• **What the task requires**
Reproduce exactly the lines of this material that begin at the line with "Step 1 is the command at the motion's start" and end at the line with "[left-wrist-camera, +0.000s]", both included. Omit the pictures and everything else.

• **Records**
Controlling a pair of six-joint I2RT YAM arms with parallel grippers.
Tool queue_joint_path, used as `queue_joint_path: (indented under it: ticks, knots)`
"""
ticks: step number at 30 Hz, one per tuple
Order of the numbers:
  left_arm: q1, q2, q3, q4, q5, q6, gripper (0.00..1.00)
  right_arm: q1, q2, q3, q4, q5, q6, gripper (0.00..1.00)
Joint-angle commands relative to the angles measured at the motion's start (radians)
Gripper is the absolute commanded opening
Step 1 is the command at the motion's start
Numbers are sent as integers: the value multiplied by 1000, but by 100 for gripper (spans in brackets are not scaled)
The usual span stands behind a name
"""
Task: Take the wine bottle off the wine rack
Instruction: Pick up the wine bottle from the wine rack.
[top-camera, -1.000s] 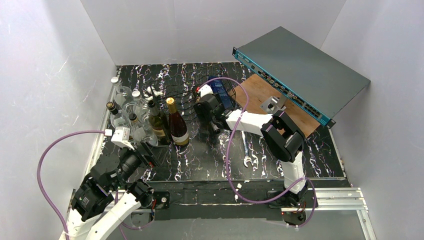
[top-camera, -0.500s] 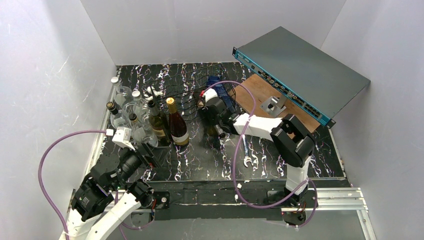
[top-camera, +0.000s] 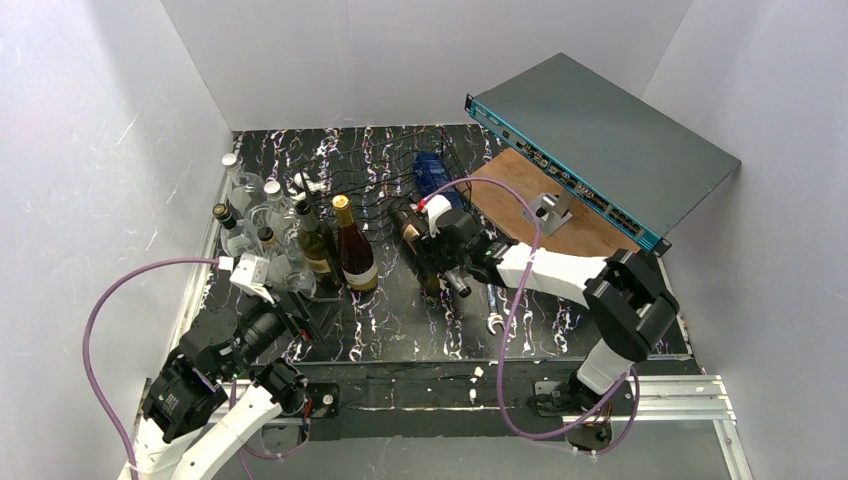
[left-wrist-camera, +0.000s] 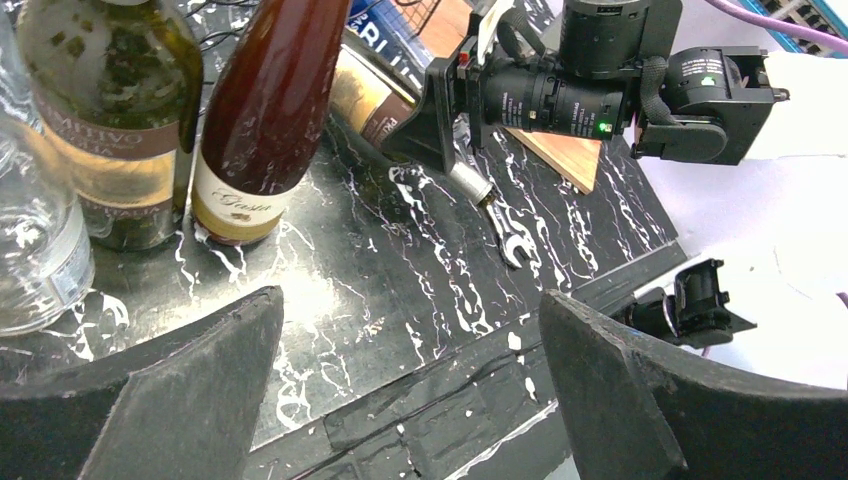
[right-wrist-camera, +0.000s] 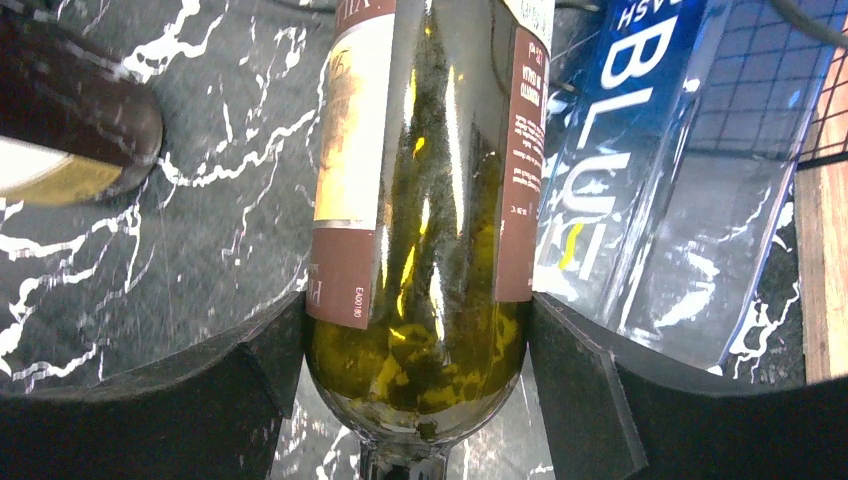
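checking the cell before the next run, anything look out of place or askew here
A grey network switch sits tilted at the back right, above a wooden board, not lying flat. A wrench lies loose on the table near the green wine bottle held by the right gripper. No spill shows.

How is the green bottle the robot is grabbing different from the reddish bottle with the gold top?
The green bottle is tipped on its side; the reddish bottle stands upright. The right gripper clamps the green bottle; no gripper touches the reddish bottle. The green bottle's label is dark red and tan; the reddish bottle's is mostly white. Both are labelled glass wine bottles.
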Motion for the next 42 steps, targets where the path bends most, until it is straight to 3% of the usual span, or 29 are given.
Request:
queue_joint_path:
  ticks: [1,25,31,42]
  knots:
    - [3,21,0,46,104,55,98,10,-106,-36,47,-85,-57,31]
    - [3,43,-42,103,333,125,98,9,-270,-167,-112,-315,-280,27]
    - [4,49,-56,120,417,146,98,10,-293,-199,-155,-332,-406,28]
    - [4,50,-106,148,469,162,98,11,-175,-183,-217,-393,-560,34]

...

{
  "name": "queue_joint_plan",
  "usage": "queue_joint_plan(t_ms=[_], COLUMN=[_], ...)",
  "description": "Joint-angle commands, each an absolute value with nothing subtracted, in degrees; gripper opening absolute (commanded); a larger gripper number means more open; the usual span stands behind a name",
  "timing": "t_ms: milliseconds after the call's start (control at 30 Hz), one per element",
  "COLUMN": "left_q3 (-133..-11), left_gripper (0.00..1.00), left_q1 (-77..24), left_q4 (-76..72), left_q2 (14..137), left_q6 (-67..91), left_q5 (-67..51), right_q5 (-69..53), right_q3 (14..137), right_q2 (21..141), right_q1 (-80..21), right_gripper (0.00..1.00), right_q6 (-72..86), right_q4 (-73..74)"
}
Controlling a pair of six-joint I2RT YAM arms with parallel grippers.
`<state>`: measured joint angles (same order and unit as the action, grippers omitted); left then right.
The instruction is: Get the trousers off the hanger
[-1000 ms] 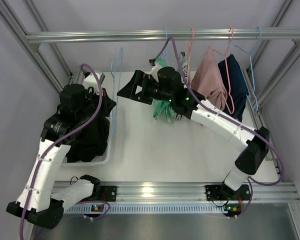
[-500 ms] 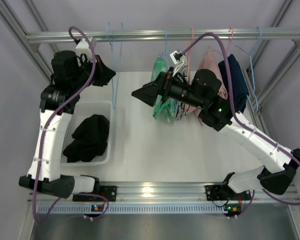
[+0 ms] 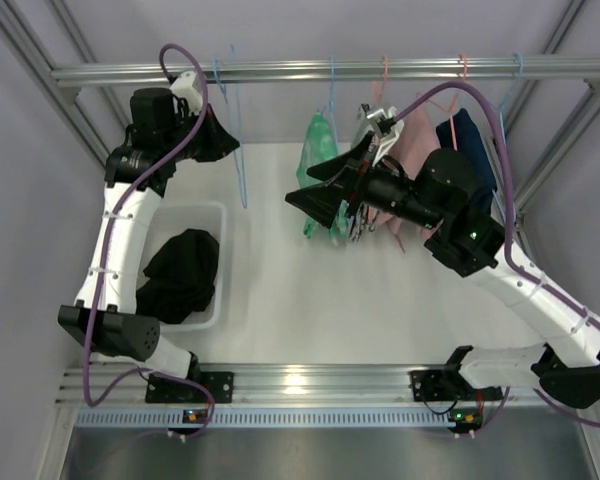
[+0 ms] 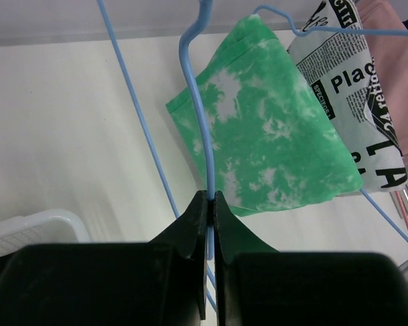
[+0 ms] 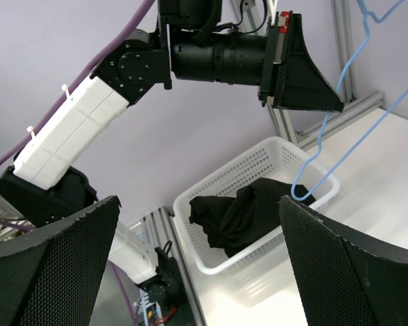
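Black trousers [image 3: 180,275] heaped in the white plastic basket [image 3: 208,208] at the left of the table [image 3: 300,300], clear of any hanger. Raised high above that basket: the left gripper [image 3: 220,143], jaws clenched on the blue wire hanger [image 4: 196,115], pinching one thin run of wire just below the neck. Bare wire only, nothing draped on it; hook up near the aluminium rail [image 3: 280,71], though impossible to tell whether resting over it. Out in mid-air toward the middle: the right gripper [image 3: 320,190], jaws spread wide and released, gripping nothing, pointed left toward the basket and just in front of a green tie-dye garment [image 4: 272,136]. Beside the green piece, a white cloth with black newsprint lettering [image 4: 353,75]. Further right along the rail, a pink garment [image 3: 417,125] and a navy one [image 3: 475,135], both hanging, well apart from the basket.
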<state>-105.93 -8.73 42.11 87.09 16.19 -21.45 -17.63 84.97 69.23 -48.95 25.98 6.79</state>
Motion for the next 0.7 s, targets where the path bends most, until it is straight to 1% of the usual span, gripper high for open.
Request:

• **Exercise output**
Step 1 is the command at the motion's start
Numbers are sent as integers: the value multiplied by 1000, but by 100 for gripper (spans in brackets are not scaled)
The usual span stands behind a name
"""
Task: Take the wine bottle off the wine rack
Instruction: Pick up the wine bottle from the wine rack.
[top-camera, -1.000s] 
[top-camera, -0.500s] 
[top-camera, +0.000s] 
[left-wrist-camera, +0.000s] 

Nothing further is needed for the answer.